About 40 legal briefs have been filed by groups ranging from the US Chamber of Commerce to former national security officials in opposition to the signature policy the US president has relied on to wage his trade wars.

Trump said on Sunday that he will not attend Wednesday’s hearing, but described it as “one of the most important cases in the history of our country”.

“If a President was not able to quickly and nimbly use the power of Tariffs, we would be defenseless, leading perhaps even to the ruination of our Nation,” he wrote on Truth Social.

His lawyers argue that depriving the president of the authority to impose the tariffs would “thrust America back to the brink of economic catastrophe”.

The Chamber of Commerce, the US’s largest business association, counters that “the irreparable harms already suffered by American businesses large and small underscore the vast economic consequences of the President’s tariffs”.

It says the uncertainty triggered by Trump’s approach is prompting businesses to delay capital investments and consumers to hold off purchasing. 

“The ruling is going to be fundamental and foundational for the president’s agenda going forward,” said Everett Eissenstat, a lawyer at Squire Patton Boggs and former Trump economic official. “I guarantee you that law students are going to be reading about this court case for a long time.”

The case could also determine the future of more than $50bn in extra tariff revenue that the US government has collected in 2025, a windfall that has soothed investors nervous about US borrowing levels.

Although the hearing will be held this week, the justices will take at least several weeks to deliberate before issuing a ruling. 

Think-tanks lodging legal briefs against the measure include the pro-market Cato and Goldwater institutes.

Law professors and former judges have also lined up against Trump’s use of emergency tariff powers, as have serving lawmakers and former officials from both Democrat and Republican administrations.

Only a handful of briefs — fewer than 10 as of late last week — backed the president.

Jeanne Shaheen, the top Democrat on the Senate Committee on Foreign Relations, said lawmakers hoped to send a “clear statement” to the court.

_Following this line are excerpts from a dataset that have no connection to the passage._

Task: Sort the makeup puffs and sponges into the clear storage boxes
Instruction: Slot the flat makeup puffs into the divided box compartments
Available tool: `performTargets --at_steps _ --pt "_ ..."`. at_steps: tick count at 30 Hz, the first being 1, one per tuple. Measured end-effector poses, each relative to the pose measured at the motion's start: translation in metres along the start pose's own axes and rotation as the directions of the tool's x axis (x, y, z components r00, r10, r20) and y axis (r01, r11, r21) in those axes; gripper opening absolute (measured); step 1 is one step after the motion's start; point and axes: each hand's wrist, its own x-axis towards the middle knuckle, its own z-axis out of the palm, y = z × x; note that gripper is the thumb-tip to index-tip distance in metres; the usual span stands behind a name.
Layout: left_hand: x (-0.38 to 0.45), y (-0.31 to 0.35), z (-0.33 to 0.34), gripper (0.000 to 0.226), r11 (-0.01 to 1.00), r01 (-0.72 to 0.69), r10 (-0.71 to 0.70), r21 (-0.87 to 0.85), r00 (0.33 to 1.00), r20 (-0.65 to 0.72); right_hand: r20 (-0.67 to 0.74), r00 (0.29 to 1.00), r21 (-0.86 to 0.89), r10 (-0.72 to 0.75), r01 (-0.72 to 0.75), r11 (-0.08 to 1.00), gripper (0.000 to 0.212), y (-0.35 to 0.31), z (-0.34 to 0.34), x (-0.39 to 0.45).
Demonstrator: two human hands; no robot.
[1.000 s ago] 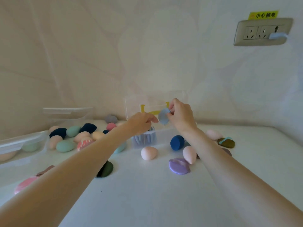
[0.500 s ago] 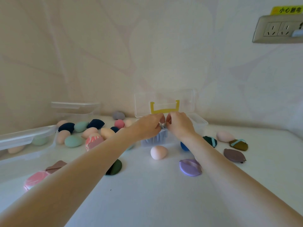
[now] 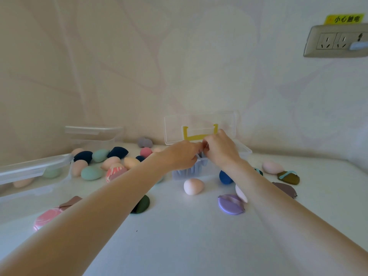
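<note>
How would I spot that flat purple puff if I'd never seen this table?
Start at the clear storage box with the yellow handle against the wall, then come toward the camera past the pale pink egg-shaped sponge. The flat lilac puff with a satin ribbon lies beside the right forearm, the only purple piece there.

A yellow sticker (image 3: 344, 18) on the wall, just above the wall socket (image 3: 336, 41), bears dark Chinese characters; the first two read 小心, the last two are too blurred to tell. No other lettering, brand or number is legible.

Pale patterned wall (image 3: 139, 56), wall socket (image 3: 336, 41)
</note>
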Motion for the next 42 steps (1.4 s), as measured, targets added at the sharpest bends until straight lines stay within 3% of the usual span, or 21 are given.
performTargets --at_steps 9,17,22,27,32,35,38,40,42 --pt "-0.004 -0.005 0.001 0.034 0.999 -0.009 0.008 -0.04 1.0 -0.006 0.085 0.996 0.059 0.004 -0.009 0.998 0.02 0.001 0.003 0.004" --pt "-0.003 -0.006 0.003 0.038 0.984 0.011 -0.01 -0.179 1.0 0.004 0.285 0.953 0.156 0.104 -0.153 0.976 0.025 0.004 0.009 0.011" --pt "0.001 -0.005 0.005 0.043 0.988 0.045 -0.038 -0.15 0.998 0.049 0.261 0.958 0.281 0.119 -0.194 0.94 0.028 0.004 0.002 0.006" --pt "0.003 0.004 0.0 0.042 0.998 0.012 -0.013 -0.068 1.0 -0.013 0.186 0.976 0.426 0.116 -0.187 0.885 0.03 0.014 -0.013 -0.005" --pt "0.007 0.033 -0.004 0.043 0.994 -0.094 0.085 -0.051 0.983 -0.16 0.007 0.967 0.442 0.253 -0.23 0.867 0.036 0.044 -0.038 -0.017" --pt "0.014 0.053 0.0 0.041 0.987 -0.156 0.147 -0.037 0.974 -0.17 -0.067 0.928 0.359 0.367 -0.321 0.877 0.035 0.075 -0.045 -0.027" --pt "0.021 0.069 0.004 0.041 0.982 -0.188 0.186 0.003 0.972 -0.146 0.089 0.924 0.207 0.373 -0.383 0.9 0.033 0.1 -0.036 -0.038" --pt "0.024 0.074 0.005 0.04 0.98 -0.199 0.199 0.015 0.972 -0.128 0.27 0.914 0.143 0.302 -0.348 0.927 0.035 0.106 -0.025 -0.045" --pt "0.026 0.076 0.005 0.04 0.979 -0.203 0.204 0.021 0.972 -0.113 0.353 0.9 0.098 0.256 -0.307 0.947 0.037 0.107 -0.017 -0.05"
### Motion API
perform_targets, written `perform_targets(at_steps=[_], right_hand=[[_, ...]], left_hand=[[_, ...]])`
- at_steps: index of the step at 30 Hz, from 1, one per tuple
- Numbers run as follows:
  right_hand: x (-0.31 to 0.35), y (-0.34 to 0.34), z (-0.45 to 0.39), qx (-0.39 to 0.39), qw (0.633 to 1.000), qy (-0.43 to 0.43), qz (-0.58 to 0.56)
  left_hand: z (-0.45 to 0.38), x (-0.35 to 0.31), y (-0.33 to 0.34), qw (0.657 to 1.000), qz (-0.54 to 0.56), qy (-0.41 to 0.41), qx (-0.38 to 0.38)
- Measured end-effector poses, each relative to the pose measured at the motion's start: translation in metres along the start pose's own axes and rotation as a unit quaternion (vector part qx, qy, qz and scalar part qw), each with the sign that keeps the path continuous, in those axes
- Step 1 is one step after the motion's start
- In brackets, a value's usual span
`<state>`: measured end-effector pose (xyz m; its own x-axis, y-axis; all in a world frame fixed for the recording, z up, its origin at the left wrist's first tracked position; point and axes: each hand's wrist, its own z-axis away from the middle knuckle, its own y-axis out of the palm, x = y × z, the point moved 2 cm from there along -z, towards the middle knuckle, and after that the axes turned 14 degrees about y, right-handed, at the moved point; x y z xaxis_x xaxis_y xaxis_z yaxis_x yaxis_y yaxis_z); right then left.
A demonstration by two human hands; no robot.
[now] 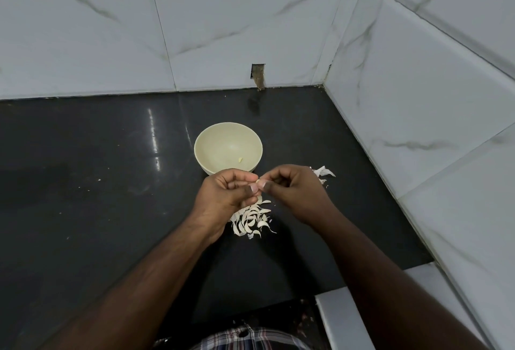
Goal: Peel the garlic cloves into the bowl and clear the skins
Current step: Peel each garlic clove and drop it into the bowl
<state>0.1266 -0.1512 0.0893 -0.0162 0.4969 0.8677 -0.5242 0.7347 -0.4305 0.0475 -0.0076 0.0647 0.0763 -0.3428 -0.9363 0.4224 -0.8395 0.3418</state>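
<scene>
A pale cream bowl [207, 137] stands on the black countertop [97, 182], with one small peeled garlic piece [240, 159] inside. Just in front of the bowl my left hand [223, 193] and my right hand [292, 190] meet, and both pinch a single garlic clove [259, 182] between their fingertips. Under the hands lies a pile of unpeeled garlic cloves [252, 220], partly hidden by my left hand. A small heap of white garlic skins [323, 172] lies to the right, behind my right hand.
White marble-patterned tiled walls [418, 98] close the counter at the back and the right. A small dark hole [258, 76] is cut in the back wall above the bowl. The counter's front edge and a white ledge [342, 319] lie at bottom right.
</scene>
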Motion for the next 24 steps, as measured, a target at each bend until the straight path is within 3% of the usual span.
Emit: perform_targets(at_steps=[10,15,20,24], right_hand=[[-0.0006,0.0007,-0.0022,0.066,0.996,-0.015,-0.049],[-0.0021,0.0012,-0.0035,0.057,0.997,-0.025,-0.037],[-0.0042,0.0015,-0.0015,0.037,0.996,0.003,-0.083],[-0.0008,0.0013,-0.0002,-0.001,1.0,-0.012,-0.009]], left_hand=[[-0.0009,-0.0033,-0.006,0.999,-0.003,-0.028,0.024],[-0.0001,-0.0035,-0.0067,0.997,0.027,-0.061,0.03],[-0.0019,-0.0045,-0.0064,0.999,0.021,-0.042,0.016],[-0.0001,-0.0033,-0.0046,0.999,-0.001,-0.026,0.019]])
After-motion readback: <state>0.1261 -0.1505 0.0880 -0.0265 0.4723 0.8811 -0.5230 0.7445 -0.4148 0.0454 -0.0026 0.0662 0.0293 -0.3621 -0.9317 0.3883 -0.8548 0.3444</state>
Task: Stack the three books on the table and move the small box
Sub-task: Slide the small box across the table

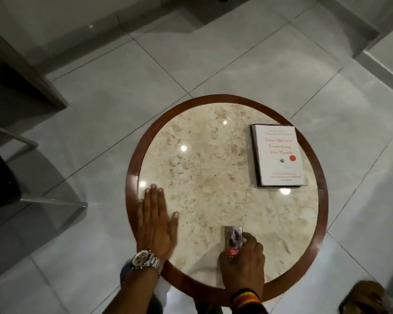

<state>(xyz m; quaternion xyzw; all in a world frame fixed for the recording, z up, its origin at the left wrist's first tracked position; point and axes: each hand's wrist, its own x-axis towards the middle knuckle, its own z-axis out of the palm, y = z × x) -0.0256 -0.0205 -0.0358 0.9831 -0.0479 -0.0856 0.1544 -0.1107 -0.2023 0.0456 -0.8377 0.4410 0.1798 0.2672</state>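
One round marble-topped table with dark wood rim (132, 177). One stack of books, white cover with red lettering on top (278, 155), far right; edges suggest maybe three, count unclear. One small printed box (233, 240), near edge. Two hands: left hand (156, 225), right hand (242, 266). One silver metal wristwatch (145, 260).

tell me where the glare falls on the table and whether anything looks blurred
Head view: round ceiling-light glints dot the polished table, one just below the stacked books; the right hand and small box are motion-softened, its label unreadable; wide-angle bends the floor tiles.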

“These tariffs are not only increasing costs for American families, but they’re also not doing anything to bring back manufacturing jobs we’ve lost,” she told the Financial Times.

While the US constitution gives powers over tariffs and revenue-raising to Congress, it allows the US president to have broad sway over foreign policy decisions. 

“Trade agreements are the perfect amalgamation of those two authorities coming together,” said Eissenstat. “It’s a fundamental constitutional question that the country’s been struggling with for 100 or 200 years and more.”

Trump declared the US’s persistent trade deficit a national emergency this year, invoking the International Emergency Economic Powers Act to apply sweeping tariffs on almost all US trading partners.

Two separate lower courts have already ruled that the president does not have the authority to apply tariffs using that statute.

The filing by Trump’s lawyers cites a forecast from the independent Congressional Budget Office that the tariffs imposed using emergency powers will reduce the US deficit by $4tn over the next decade.

“To the president, these cases present a stark choice: with tariffs we are a rich nation, without tariffs we are a poorer nation,” they write.

Although the case could undermine the specific legal basis for Trump’s “reciprocal tariffs”, and the levies imposed to retaliate for fentanyl, it would not affect duties applied to sectors including autos and steel.

Foreign officials and diplomats maintain that the Trump administration will seek to use alternative legal measures to impose tariffs if the use of emergency powers is curtailed by the court.

“We know that the president will maintain tariffs regardless of what the court says,” said Kathleen Claussen, a law professor at Georgetown and former US trade official.

“That’s not to say he would ignore the court . . . It’s just to say that he has many other ways to apply tariffs.”